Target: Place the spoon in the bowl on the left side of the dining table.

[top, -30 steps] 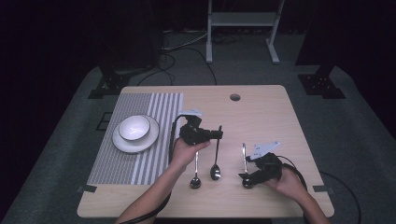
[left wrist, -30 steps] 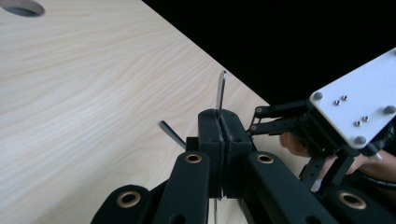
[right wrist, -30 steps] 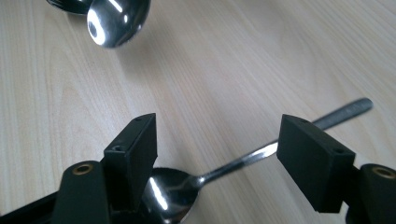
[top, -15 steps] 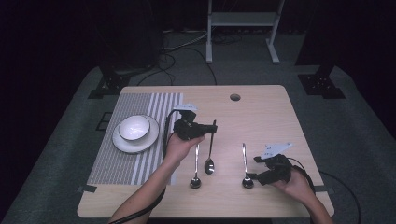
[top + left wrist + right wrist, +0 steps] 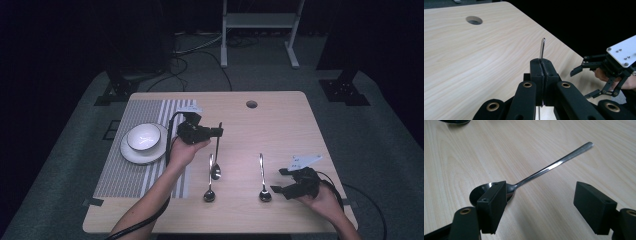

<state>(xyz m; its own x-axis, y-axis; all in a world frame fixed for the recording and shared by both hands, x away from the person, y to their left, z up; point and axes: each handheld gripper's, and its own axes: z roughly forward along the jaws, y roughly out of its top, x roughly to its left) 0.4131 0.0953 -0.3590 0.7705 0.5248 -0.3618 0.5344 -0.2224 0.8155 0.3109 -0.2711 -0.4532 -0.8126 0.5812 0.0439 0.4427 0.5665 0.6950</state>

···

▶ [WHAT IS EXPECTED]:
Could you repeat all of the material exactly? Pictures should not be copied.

▶ [SOLUTION TO THIS EXERCISE]:
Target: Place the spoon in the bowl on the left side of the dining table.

[top, -30 steps] 
[left wrist, -30 steps] 
[right wrist, -30 steps] 
[top, -15 steps] 
[top + left wrist + right wrist, +0 steps] 

<state>(xyz m; its own x-axis, y-axis; all in a world frame fixed for the recording and shared by both hands, x away from the person, y to their left, z up; point and axes: each handheld gripper's, and its own axes: z roughly forward along the jaws, y roughly out of its top, x roughly to its left) 0.4131 0.0953 -0.3590 0.7705 0.5248 -0.3618 0.5344 -0.2224 0.8155 0.3109 -0.2711 -0.4532 -0.8126 0.5812 0.0439 0.4427 0.5665 0.6950</state>

The exercise is complete as it stands.